Instructions to follow
Every line of the records below from the line with "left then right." up to and including the line with "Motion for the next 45" must be reproduced exactly, and no line outside that range.

Extracted data entries:

━━━━━━━━━━━━━━━━━━━━━━━━━━━━━━

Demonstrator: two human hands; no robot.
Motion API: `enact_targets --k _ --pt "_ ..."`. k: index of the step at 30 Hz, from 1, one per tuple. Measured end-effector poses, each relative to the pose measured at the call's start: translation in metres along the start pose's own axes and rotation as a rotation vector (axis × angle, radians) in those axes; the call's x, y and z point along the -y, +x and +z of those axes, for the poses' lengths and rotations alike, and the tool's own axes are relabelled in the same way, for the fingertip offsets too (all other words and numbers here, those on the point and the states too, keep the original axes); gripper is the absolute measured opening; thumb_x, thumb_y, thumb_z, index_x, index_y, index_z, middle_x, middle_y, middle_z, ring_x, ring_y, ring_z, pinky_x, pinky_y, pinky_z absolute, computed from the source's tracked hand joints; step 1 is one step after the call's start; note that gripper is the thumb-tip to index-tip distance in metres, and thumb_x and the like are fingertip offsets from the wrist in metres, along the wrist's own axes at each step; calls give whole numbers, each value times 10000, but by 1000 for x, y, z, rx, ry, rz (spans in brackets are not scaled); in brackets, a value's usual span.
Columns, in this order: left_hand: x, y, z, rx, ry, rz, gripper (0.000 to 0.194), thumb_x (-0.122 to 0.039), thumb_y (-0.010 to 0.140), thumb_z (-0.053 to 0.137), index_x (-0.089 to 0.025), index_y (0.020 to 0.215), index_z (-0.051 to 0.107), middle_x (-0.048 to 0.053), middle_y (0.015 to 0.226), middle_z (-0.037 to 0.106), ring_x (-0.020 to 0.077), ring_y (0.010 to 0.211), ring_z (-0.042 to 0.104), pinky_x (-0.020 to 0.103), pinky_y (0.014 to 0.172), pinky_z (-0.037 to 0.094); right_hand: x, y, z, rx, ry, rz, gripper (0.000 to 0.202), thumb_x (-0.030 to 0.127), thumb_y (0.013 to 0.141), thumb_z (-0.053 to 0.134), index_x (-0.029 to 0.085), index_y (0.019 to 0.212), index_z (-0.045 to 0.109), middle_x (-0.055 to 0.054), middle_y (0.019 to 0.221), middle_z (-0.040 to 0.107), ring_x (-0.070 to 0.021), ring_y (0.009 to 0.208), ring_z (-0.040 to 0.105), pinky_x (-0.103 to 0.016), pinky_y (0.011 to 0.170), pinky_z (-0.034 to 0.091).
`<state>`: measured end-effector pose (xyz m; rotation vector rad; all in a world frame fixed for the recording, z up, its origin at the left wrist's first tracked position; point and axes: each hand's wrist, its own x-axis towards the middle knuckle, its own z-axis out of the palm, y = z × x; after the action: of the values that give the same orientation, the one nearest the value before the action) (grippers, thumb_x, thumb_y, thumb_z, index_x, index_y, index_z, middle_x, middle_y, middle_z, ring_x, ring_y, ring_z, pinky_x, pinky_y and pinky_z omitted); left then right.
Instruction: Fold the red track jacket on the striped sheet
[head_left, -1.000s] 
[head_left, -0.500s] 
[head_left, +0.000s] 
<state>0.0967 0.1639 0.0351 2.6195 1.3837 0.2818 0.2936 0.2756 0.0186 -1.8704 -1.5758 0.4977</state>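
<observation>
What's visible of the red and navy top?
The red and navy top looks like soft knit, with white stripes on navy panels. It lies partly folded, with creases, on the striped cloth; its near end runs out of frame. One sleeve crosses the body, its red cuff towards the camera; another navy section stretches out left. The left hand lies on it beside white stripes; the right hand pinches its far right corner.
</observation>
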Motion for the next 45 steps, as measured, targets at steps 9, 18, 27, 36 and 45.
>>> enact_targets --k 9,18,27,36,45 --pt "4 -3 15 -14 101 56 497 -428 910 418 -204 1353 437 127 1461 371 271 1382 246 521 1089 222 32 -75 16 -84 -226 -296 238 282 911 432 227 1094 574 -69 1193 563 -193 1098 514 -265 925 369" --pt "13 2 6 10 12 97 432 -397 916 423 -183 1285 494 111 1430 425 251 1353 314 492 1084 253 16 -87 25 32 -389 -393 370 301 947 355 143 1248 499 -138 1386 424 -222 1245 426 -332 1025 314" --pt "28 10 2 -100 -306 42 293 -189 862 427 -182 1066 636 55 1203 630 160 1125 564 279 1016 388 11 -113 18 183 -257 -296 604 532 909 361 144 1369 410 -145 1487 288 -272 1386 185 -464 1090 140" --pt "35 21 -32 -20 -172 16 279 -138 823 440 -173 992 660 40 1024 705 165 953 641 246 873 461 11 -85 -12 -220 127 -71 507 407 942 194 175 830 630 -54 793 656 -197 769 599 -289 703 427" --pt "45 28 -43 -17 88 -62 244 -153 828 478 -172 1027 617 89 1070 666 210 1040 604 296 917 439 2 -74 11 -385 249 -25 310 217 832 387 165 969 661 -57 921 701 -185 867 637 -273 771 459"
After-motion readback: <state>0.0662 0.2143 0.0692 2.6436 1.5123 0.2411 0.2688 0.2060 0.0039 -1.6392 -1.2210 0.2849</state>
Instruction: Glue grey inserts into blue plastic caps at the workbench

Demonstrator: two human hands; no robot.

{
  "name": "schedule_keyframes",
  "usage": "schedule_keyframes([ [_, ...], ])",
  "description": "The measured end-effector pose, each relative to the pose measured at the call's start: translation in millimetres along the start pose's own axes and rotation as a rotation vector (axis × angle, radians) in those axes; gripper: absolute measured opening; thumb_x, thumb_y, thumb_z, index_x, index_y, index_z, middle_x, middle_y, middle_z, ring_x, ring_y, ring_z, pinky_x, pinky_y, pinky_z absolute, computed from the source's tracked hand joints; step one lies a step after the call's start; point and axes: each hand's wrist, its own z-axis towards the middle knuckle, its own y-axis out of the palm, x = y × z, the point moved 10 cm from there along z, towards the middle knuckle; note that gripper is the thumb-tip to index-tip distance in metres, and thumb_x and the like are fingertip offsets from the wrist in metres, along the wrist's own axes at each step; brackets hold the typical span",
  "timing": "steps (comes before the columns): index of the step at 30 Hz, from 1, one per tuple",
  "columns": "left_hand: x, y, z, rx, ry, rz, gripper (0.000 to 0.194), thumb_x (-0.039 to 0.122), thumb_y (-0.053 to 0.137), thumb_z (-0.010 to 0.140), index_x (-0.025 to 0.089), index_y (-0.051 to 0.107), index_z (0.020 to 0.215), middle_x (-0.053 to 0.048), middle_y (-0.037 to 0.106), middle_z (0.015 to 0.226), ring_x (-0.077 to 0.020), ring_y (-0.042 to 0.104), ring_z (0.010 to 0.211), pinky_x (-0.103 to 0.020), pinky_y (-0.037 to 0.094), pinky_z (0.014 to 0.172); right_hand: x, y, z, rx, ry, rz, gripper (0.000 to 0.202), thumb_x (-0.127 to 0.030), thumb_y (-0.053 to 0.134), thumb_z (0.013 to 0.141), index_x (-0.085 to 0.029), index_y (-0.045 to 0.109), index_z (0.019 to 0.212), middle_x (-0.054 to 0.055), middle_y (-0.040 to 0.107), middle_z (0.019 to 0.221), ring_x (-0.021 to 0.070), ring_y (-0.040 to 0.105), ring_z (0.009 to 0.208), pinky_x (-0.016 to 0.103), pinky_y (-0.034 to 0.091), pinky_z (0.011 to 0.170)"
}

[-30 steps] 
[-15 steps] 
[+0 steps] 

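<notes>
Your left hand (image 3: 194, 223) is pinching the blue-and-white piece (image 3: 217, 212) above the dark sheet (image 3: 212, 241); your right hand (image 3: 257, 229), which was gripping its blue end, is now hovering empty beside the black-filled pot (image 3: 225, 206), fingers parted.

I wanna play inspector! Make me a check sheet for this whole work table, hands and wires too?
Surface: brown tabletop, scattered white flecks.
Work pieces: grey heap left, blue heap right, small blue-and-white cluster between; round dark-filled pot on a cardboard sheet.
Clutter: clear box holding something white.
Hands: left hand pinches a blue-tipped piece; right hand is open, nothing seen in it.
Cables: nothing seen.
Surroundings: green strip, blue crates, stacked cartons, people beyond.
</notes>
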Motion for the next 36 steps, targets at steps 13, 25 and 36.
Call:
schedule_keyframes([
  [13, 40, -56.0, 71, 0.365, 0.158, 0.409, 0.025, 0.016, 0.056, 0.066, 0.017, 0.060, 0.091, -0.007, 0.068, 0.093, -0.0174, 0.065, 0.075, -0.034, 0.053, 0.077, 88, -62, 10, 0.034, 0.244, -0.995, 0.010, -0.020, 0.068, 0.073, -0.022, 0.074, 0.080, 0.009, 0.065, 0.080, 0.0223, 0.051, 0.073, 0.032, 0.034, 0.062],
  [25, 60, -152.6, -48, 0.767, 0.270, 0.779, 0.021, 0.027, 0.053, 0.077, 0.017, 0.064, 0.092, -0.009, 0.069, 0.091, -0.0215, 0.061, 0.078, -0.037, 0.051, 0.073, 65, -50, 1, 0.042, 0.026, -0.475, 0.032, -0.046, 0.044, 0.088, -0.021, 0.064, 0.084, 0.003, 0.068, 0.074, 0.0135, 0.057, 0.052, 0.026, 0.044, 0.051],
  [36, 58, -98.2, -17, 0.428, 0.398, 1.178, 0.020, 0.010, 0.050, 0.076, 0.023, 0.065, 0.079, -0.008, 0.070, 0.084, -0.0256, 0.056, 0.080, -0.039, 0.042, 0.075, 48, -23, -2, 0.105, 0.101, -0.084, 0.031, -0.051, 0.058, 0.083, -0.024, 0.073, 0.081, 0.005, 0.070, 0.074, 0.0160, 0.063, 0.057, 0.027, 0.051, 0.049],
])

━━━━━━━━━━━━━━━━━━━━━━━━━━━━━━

Reply to the exercise
`<state>`: measured end-effector pose (xyz m; rotation vector rad; all in a world frame fixed for the recording, z up, its origin at the left wrist's first tracked position; point and axes: each hand's wrist, its own x-axis towards the middle knuckle, its own z-axis out of the palm, y = z × x; after the action: of the values that give the same orientation, the one nearest the value before the action) (grippers, thumb_x, thumb_y, thumb_z, index_x, index_y, index_z, middle_x, middle_y, middle_z, ring_x, ring_y, ring_z, pinky_x, pinky_y and pinky_z omitted); left then right.
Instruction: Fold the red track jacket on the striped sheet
[head_left, -1.000s] 
[head_left, -0.500s] 
[head_left, +0.000s] 
<state>0.0967 0.1639 0.0351 2.6195 1.3837 0.2818 0.2936 0.2756 0.0186 -1.8704 -1.5758 0.4977</state>
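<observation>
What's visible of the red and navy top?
The red and navy top looks like soft knit, with white stripes on navy panels. It lies partly folded, with creases, on the striped cloth; its near end runs out of frame. One sleeve crosses the body, its red cuff towards the camera; another navy section stretches out left. The left hand lies on it beside white stripes; the right hand pinches its far right corner.
</observation>
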Motion for the next 45 steps, as measured, targets at steps 9, 18, 27, 36 and 45.

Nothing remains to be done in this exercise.